Herkes onu onaylayarak dışarıya çıktılar. Arkalarından ses gelince kapıya baktılar. Kırmızı gözlü yaratığı şimdi daha rahat bir şekilde gördüler. O çok korkunçtu. Dişleri çok sivriydi. Garip bir tipi vardı. İrem önünde duruyordu. Kırmızı gözlü yaratık elini kızın boynuna getirdi ve boynunu boydan boya kesti. İrem boynundan akan kanlarla yere yığıldı. Kırmızı gözlü yaratık aralarından sadece birime bakıyordu. Ona doğru ilerlemeye başladı. Yasemin hoca kendine doğru gelen kırmızı gözlü yaratığı görünce kaçmaya çalıştı. Burak komiser de yaratığa karşı ateş açmıştı ama yaratık sanki bir hiçmiş gibi mermilerden kurtuldu. Kırmızı gözlü yaratık Yasemin hocayı yakaladı. Hırıltılı sesiyle konuşmaya başladı.
- Bu gözlere iyi bak Yasemin, yıllar önce zorbalık yaptığın çocuğun değişmiş gözlerine bak bu gözler senin gördüğün son şey olucak.

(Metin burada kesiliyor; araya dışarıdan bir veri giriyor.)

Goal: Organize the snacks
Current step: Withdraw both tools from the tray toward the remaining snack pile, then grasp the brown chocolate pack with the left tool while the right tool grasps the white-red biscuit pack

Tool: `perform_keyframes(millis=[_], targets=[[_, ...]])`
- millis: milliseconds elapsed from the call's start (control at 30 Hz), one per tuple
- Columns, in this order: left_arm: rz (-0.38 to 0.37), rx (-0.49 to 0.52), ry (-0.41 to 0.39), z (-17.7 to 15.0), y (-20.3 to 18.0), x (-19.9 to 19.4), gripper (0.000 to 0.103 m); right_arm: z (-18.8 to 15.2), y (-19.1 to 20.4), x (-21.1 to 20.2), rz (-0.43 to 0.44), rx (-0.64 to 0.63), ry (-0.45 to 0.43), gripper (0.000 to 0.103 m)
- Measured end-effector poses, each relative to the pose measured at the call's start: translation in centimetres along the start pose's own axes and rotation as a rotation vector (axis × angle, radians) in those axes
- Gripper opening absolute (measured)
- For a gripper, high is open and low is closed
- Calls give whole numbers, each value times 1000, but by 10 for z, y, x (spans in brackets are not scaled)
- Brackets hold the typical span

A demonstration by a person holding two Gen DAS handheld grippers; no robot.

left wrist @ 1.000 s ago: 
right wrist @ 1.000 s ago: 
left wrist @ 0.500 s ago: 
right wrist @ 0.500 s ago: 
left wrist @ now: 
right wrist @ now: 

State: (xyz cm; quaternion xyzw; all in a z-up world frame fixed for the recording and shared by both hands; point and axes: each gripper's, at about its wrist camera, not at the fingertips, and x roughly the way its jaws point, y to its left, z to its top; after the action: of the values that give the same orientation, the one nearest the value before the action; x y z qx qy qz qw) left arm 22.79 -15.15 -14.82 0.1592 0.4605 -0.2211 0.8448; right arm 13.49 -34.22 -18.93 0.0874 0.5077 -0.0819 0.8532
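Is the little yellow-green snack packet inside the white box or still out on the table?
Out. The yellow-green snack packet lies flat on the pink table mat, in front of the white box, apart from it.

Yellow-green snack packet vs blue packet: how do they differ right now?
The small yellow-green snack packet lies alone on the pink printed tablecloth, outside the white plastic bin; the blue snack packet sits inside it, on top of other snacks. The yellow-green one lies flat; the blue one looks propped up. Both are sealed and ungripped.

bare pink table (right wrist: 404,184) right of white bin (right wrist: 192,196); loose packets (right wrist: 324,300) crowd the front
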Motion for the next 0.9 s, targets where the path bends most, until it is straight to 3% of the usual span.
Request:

dedi. Gözünü kırpmadan Yasemin hocanın ellerini bileklerinden koparıp derin bir gülümseme den sonra diliminde kopararak kafasını gövdesinden ayırması bir oldu. Kızlar çığlık attı. Kırmızı gözlü yaratık onlara döndü. Onlara doğru yürümeye başladığında 2 el ateş sesi duyuldu. Kırmızı gözlü yaratık yere düştü. Arkasında duran başkomiser kırmızı gözlü yaratığı kafasından vurmuştu.
Kayla'dan
Kırmızı gözlü yaratık ölmüştü. Arkadaşlarımızın, Yasemin hocanın, şoförün ve bizim tanımadığımız kişilerin katili ölmüştü. Bu ormanda çıkabilecektik artık: Arabaların olduğu yere geldik.
Sena
- Kurtulduğumuza inanamıyorum
Cem
- Bende öyle ama bu olayın etkisinden çıkabileceğimi sanmıyorum.
Kayla sessizce onayladı. Son kez otobüse binerek bu olaydan kurtulduğumuza şükrettik. Otobüsün arkasından inmek için ön tarafa ilerlediğimizde kırılan camın üst tarafında bir şey yazıyordu. Fazla belli olmuyordu. Okuyabilmek için yaklaştığımızda şok olduk.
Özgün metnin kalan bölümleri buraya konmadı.